Controversy over new police car number plate. Picture: Northern Territory Police, Fire and Emergency Services
Controversy over new police car number plate. Picture: Northern Territory Police, Fire and Emergency Services

Northern Territory police mocked over new number plates

The Northern Territory Police has started rolling out its new vehicles, but they have quite got the reaction from the public the organisation was hoping for.

Yesterday pictures of the new "high performance" Kia Stinger was posted to the Northern Territory Police, Fire and Emergency Services Facebook page.

"IT'S STINGER SEASON. Don't get stung by new police vehicles," the post read.

"The Northern Territory Police Force has begun the process of replacing its Holden Commodore SS fleet with the new high performance Kia Stinger."

 

The car's decals have also been redesigned, which Commander Matt Hollamby from the Road Policing Command said might mean people won't recognise them as police vehicles at first.

But it wasn't the new model or the different decals that caught people's eye, it was the number plate.

The vehicle shown in the Facebook picture had a number plate that read "WATCHNU" and social media users were quick to mock the choice.

"They're still just 'watchn' us and never 'servn' or 'protectn'," one Facebook user said.

"The condescending number plate is the cherry on top," another wrote.

One asked: "Who was the plonker that came up with that plate?"

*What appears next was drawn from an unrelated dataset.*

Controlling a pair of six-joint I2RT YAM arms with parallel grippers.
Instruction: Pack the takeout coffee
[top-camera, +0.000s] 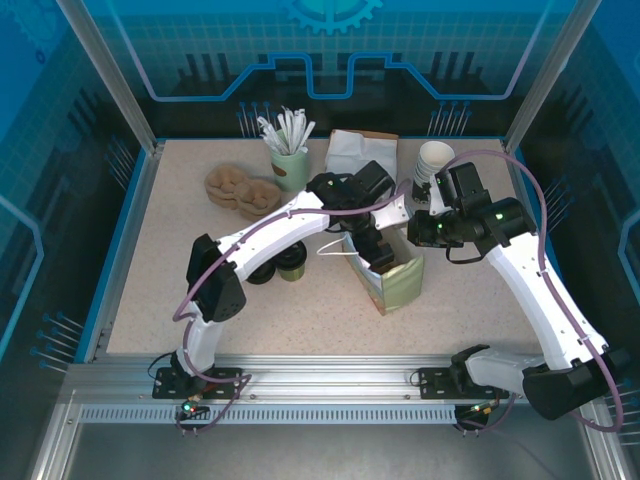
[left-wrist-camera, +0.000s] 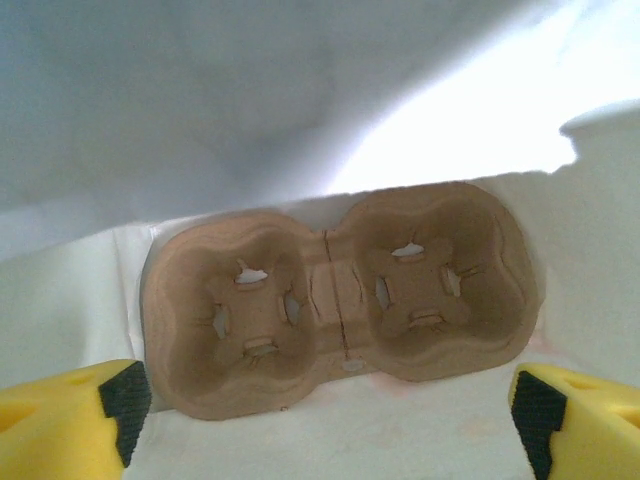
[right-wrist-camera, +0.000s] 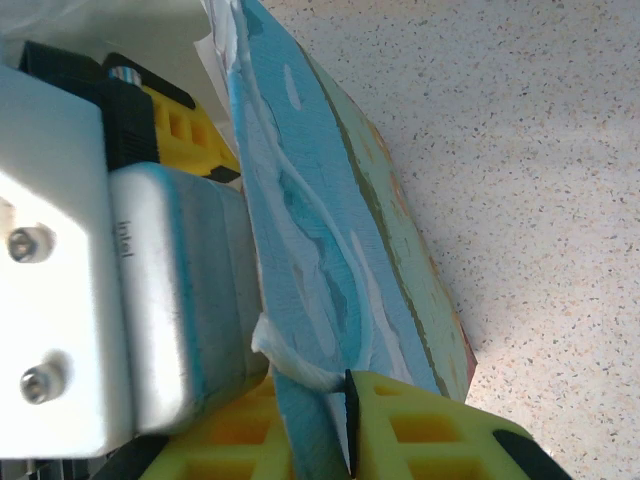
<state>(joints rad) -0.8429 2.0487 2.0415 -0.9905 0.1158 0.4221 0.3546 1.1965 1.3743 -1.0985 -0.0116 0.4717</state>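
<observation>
Inside the white paper bag (left-wrist-camera: 250, 90) with a teal-green printed side, the left gripper (left-wrist-camera: 328, 405) hangs with its yellow fingers spread wide over a brown pulp two-cup carrier (left-wrist-camera: 335, 300) lying flat on the bottom. The right gripper (right-wrist-camera: 320, 420) is pinched onto the bag's wall. The overhead cam adds the takeout coffee (top-camera: 292, 265), a small olive-green cup with a black lid. It's standing on the speckled table (top-camera: 170, 260) just left of the bag, under the left arm and apart from both grippers.
</observation>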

But not everyone was against the cheeky number plates, with other social media users praising the police for having a bit of fun with it.

Some people praised the cheeky number plate while others weren’t as impressed. Picture: Northern Territory Police, Fire and Emergency Services
Some people praised the cheeky number plate while others weren’t as impressed. Picture: Northern Territory Police, Fire and Emergency Services

The territory's Road Policing Command will be receiving seven Stingers which will progressively replace all Commodores currently in operation.

"Holdens and Fords have been standard road policing vehicles in the NT for the best part of 50 years but now that they are not manufactured, it's time for us to look at an alternative," Mr Hollamby said.

"Members in the Road Policing Command provided input into alternative options and selected the preferred design which was completed in-house."

Darwin residents can expect to see more of these new vehicles out and about on the streets.

With Easter coming up there will be more police out ensuring people are safe on the roads over the long weekend.

"Last year we lost 50 people on our roads," Mr Hollamby said.

"We have recently established the Road Policing and Regional Support Command which includes all traffic operations units throughout the Northern Territory.

"Units in Darwin, Katherine and Alice Springs are now operating in a more co-ordinated and streamlined way with the aim of improving road safety."